Prise de distance délibérée ou simple maladresse ? Les hypothèses allaient bon train hier concernant les propos de M. Ban. Pressée de questions, sa nouvelle porte-parole, Michèle Montas s'est efforcée de désamorcer toute controverse en assurant que « la position de l'ONU demeure, elle n'est pas en faveur de peine capitale ».
Mais à l'ONU, certains se demandent si le nouveau « SG » n'a pas péché par excès de zèle à l'égard de certains poids lourds du Conseil de sécurité. Issu lui-même d'un pays, la Corée du Sud, reconnaissant toujours la peine de mort, M. Ban sait aussi qu'il devra largement compter sur les États-Unis et la Chine qui appliquent tous deux le châtiment suprême.

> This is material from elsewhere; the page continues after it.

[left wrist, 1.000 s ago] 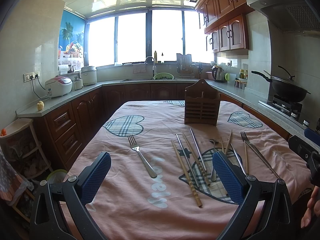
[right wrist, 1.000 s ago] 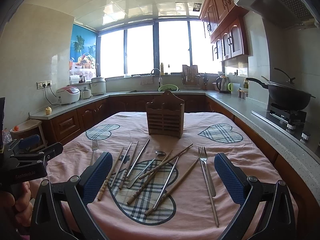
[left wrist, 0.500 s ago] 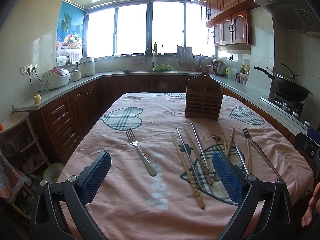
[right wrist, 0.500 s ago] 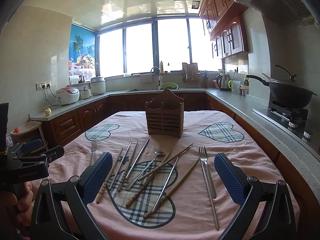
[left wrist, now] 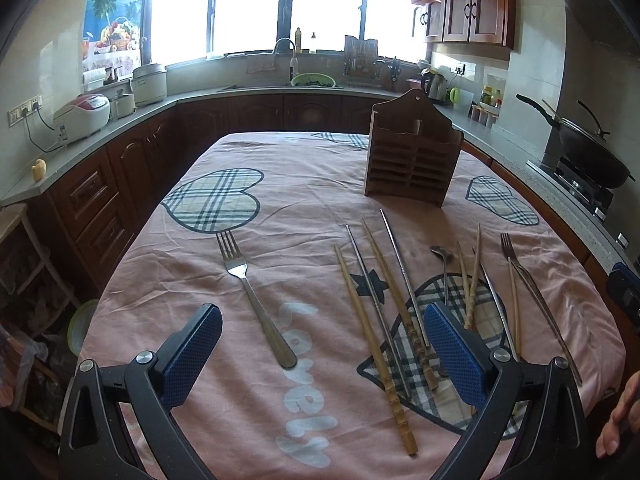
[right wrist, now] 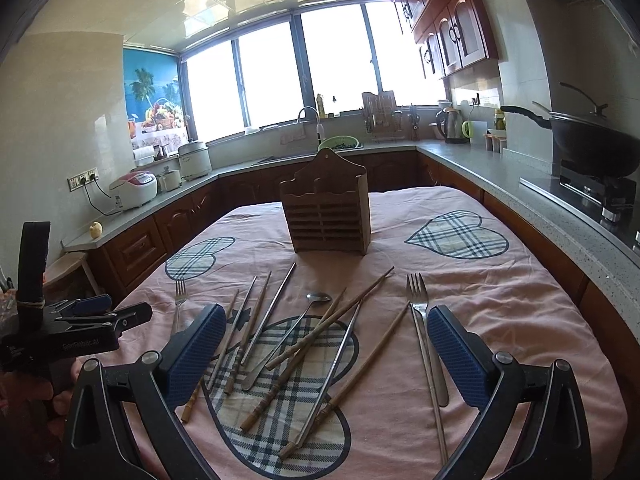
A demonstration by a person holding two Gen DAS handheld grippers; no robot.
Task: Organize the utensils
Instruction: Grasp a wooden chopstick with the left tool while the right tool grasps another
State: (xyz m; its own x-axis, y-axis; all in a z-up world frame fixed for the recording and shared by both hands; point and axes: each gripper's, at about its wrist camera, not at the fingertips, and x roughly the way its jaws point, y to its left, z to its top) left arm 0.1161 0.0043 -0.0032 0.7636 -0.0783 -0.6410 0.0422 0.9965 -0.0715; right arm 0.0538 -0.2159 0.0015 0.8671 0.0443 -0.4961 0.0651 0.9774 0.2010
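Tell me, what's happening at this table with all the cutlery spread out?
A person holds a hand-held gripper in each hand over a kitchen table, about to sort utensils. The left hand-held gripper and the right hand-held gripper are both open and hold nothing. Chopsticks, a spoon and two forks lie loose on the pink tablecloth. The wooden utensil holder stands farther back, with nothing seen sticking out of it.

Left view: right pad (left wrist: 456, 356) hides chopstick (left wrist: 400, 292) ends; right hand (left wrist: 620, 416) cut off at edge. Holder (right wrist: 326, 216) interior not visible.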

« Tout cela ne se serait pas produit avec Kofi Annan, qui aurait immédiatement eu les mots justes », estime un fonctionnaire onusien, en se demandant si « souligner d'emblée qu'il revient à chaque État de se prononcer sur la peine de mort n'augure pas mal de la capacité du nouveau secrétaire général à imposer des réformes » . Selon ce diplomate, de telles déclarations « risquent aussi d'aller à l'encontre du principe de l'obligation de protéger, y compris contre la volonté des États », proclamé par le prédécesseur de M. Ban.

Le Figaro  4 janvier 2007

Espérons que le nouveau secrétaire général de l'ONU saura vite redresser la barre car le monde a besoin d'une ONU forte et ferme sur ses principes...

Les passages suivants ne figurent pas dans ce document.